HOW TO COMPLETE THIS TASK – The entries are to be output once more, word for word.

(Records excerpted from a collection)

==========

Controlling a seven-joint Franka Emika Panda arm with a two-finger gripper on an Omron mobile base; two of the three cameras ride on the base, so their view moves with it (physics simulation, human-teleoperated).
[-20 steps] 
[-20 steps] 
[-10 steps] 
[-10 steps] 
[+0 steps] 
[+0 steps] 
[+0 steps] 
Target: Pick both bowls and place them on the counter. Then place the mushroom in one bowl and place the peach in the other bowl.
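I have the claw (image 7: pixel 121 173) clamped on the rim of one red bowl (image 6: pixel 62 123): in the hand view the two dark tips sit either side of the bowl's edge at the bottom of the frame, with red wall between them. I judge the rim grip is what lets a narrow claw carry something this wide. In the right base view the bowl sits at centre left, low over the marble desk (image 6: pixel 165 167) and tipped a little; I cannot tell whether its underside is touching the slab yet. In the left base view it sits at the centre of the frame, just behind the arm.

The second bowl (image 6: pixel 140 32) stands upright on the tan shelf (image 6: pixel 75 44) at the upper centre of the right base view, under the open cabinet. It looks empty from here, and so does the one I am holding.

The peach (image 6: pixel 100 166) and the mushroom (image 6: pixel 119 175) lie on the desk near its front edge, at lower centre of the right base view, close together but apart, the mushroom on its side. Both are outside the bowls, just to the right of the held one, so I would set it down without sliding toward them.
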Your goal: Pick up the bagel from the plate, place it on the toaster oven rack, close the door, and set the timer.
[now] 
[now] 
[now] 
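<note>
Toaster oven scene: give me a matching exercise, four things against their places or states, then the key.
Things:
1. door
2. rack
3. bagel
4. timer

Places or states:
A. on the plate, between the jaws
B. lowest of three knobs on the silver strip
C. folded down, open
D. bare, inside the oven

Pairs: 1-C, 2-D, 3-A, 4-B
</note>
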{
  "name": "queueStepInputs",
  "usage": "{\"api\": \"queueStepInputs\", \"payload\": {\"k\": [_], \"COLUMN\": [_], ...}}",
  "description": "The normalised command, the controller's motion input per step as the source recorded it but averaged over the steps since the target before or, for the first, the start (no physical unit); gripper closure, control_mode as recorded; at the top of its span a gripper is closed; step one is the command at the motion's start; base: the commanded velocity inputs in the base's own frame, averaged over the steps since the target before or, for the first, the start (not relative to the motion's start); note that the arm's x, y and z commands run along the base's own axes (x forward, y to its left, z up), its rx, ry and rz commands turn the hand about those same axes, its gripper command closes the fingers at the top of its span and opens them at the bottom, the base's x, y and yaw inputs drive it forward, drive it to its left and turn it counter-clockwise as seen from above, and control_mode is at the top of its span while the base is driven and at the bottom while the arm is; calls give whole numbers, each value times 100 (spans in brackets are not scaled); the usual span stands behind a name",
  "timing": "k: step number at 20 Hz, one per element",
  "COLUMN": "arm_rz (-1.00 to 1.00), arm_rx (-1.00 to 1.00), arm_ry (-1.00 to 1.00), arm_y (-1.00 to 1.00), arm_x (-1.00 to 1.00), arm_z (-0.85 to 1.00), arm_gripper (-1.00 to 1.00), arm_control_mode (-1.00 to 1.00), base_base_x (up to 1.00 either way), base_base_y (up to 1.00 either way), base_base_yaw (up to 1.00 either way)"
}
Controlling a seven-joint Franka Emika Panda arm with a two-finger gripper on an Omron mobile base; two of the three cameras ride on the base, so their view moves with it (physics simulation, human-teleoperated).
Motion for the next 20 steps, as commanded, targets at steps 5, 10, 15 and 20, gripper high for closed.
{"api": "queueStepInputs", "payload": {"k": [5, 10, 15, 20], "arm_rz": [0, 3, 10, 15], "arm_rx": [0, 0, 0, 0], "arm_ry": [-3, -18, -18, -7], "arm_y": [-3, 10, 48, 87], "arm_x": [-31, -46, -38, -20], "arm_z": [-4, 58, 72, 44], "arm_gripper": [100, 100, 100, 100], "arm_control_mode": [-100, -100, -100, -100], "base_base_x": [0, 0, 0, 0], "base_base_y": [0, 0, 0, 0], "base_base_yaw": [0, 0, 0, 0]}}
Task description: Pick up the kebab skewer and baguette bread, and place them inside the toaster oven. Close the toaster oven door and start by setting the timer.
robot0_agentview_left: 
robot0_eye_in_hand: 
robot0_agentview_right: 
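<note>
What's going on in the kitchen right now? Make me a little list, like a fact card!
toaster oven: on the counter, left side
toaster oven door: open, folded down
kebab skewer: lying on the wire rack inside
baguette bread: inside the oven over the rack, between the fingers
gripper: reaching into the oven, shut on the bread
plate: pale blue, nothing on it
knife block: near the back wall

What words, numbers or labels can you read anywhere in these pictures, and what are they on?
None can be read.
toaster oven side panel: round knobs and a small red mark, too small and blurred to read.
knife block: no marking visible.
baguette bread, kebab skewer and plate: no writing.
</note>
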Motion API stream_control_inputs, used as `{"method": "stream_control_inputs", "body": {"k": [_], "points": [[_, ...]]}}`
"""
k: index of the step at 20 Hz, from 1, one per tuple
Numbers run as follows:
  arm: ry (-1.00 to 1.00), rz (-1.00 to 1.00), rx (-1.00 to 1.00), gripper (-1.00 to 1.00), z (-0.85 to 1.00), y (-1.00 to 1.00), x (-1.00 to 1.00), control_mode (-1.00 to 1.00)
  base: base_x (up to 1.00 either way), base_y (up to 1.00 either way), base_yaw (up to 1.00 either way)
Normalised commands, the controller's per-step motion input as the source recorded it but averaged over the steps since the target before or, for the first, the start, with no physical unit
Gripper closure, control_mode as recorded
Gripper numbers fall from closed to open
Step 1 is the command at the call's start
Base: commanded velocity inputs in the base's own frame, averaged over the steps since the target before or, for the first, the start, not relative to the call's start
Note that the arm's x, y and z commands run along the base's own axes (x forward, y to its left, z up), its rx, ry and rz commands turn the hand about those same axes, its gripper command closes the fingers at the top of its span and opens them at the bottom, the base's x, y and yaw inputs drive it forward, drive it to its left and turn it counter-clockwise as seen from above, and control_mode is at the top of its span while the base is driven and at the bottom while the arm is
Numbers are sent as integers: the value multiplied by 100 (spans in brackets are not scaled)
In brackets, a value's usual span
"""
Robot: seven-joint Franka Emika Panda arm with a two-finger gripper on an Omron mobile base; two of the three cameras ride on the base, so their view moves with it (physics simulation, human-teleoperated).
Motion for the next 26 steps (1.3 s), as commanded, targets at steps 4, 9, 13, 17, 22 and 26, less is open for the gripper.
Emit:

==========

ANSWER BOX –
Controlling a seven-joint Franka Emika Panda arm with a two-finger gripper on an Omron mobile base; two of the three cameras ride on the base, so their view moves with it (physics simulation, human-teleoperated).
[-20 steps] 
[-20 steps] 
[-10 steps] 
[-10 steps] 
[+0 steps] 
[+0 steps] 
[+0 steps] 
Target: Pick both bowls and place them on the counter. Then place the mushroom in one bowl and place the peach in the other bowl.
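I have the claw (image 7: pixel 121 173) clamped on the rim of one red bowl (image 6: pixel 62 123): in the hand view the two dark tips sit either side of the bowl's edge at the bottom of the frame, with red wall between them. I judge the rim grip is what lets a narrow claw carry something this wide. In the right base view the bowl sits at centre left, low over the marble desk (image 6: pixel 165 167) and tipped a little; I cannot tell whether its underside is touching the slab yet. In the left base view it sits at the centre of the frame, just behind the arm.

The second bowl (image 6: pixel 140 32) stands upright on the tan shelf (image 6: pixel 75 44) at the upper centre of the right base view, under the open cabinet. It looks empty from here, and so does the one I am holding.

The peach (image 6: pixel 100 166) and the mushroom (image 6: pixel 119 175) lie on the desk near its front edge, at lower centre of the right base view, close together but apart, the mushroom on its side. Both are outside the bowls, just to the right of the held one, so I would set it down without sliding toward them.
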Your goal: Pick up the bagel from the plate, place it on the toaster oven rack, close the door, and set the timer.
[now] 
[now] 
[now] 
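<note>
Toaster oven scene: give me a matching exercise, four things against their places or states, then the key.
Things:
1. door
2. rack
3. bagel
4. timer

Places or states:
A. on the plate, between the jaws
B. lowest of three knobs on the silver strip
C. folded down, open
D. bare, inside the oven

Pairs: 1-C, 2-D, 3-A, 4-B
</note>
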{
  "name": "queueStepInputs",
  "usage": "{\"api\": \"queueStepInputs\", \"payload\": {\"k\": [_], \"COLUMN\": [_], ...}}",
  "description": "The normalised command, the controller's motion input per step as the source recorded it but averaged over the steps since the target before or, for the first, the start (no physical unit); gripper closure, control_mode as recorded; at the top of its span a gripper is closed; step one is the command at the motion's start; base: the commanded velocity inputs in the base's own frame, averaged over the steps since the target before or, for the first, the start (not relative to the motion's start); note that the arm's x, y and z commands run along the base's own axes (x forward, y to its left, z up), its rx, ry and rz commands turn the hand about those same axes, its gripper command closes the fingers at the top of its span and opens them at the bottom, the base's x, y and yaw inputs drive it forward, drive it to its left and turn it counter-clockwise as seen from above, and control_mode is at the top of its span while the base is driven and at the bottom while the arm is; calls give whole numbers, each value times 100 (spans in brackets are not scaled); the usual span stands behind a name",
  "timing": "k: step number at 20 Hz, one per element",
  "COLUMN": "arm_rz (-1.00 to 1.00), arm_rx (-1.00 to 1.00), arm_ry (-1.00 to 1.00), arm_y (-1.00 to 1.00), arm_x (-1.00 to 1.00), arm_z (-0.85 to 1.00), arm_gripper (-1.00 to 1.00), arm_control_mode (-1.00 to 1.00), base_base_x (up to 1.00 either way), base_base_y (up to 1.00 either way), base_base_yaw (up to 1.00 either way)"
}
Controlling a seven-joint Franka Emika Panda arm with a two-finger gripper on an Omron mobile base; two of the three cameras ride on the base, so their view moves with it (physics simulation, human-teleoperated).
Motion for the next 20 steps, as commanded, targets at steps 5, 10, 15 and 20, gripper high for closed.
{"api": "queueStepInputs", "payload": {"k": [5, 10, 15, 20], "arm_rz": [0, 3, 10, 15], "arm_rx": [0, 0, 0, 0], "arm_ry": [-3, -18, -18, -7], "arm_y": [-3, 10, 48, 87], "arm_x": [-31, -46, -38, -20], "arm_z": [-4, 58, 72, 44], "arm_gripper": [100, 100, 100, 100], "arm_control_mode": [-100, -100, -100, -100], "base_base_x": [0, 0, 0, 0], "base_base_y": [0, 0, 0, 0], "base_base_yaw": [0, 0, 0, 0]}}
Task description: Pick up the kebab skewer and baguette bread, and place them inside the toaster oven. Close the toaster oven door and start by setting the timer.
robot0_agentview_left: 
robot0_eye_in_hand: 
robot0_agentview_right: 
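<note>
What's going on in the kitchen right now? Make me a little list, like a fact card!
toaster oven: on the counter, left side
toaster oven door: open, folded down
kebab skewer: lying on the wire rack inside
baguette bread: inside the oven over the rack, between the fingers
gripper: reaching into the oven, shut on the bread
plate: pale blue, nothing on it
knife block: near the back wall

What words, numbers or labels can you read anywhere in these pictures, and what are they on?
None can be read.
toaster oven side panel: round knobs and a small red mark, too small and blurred to read.
knife block: no marking visible.
baguette bread, kebab skewer and plate: no writing.
</note>
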Motion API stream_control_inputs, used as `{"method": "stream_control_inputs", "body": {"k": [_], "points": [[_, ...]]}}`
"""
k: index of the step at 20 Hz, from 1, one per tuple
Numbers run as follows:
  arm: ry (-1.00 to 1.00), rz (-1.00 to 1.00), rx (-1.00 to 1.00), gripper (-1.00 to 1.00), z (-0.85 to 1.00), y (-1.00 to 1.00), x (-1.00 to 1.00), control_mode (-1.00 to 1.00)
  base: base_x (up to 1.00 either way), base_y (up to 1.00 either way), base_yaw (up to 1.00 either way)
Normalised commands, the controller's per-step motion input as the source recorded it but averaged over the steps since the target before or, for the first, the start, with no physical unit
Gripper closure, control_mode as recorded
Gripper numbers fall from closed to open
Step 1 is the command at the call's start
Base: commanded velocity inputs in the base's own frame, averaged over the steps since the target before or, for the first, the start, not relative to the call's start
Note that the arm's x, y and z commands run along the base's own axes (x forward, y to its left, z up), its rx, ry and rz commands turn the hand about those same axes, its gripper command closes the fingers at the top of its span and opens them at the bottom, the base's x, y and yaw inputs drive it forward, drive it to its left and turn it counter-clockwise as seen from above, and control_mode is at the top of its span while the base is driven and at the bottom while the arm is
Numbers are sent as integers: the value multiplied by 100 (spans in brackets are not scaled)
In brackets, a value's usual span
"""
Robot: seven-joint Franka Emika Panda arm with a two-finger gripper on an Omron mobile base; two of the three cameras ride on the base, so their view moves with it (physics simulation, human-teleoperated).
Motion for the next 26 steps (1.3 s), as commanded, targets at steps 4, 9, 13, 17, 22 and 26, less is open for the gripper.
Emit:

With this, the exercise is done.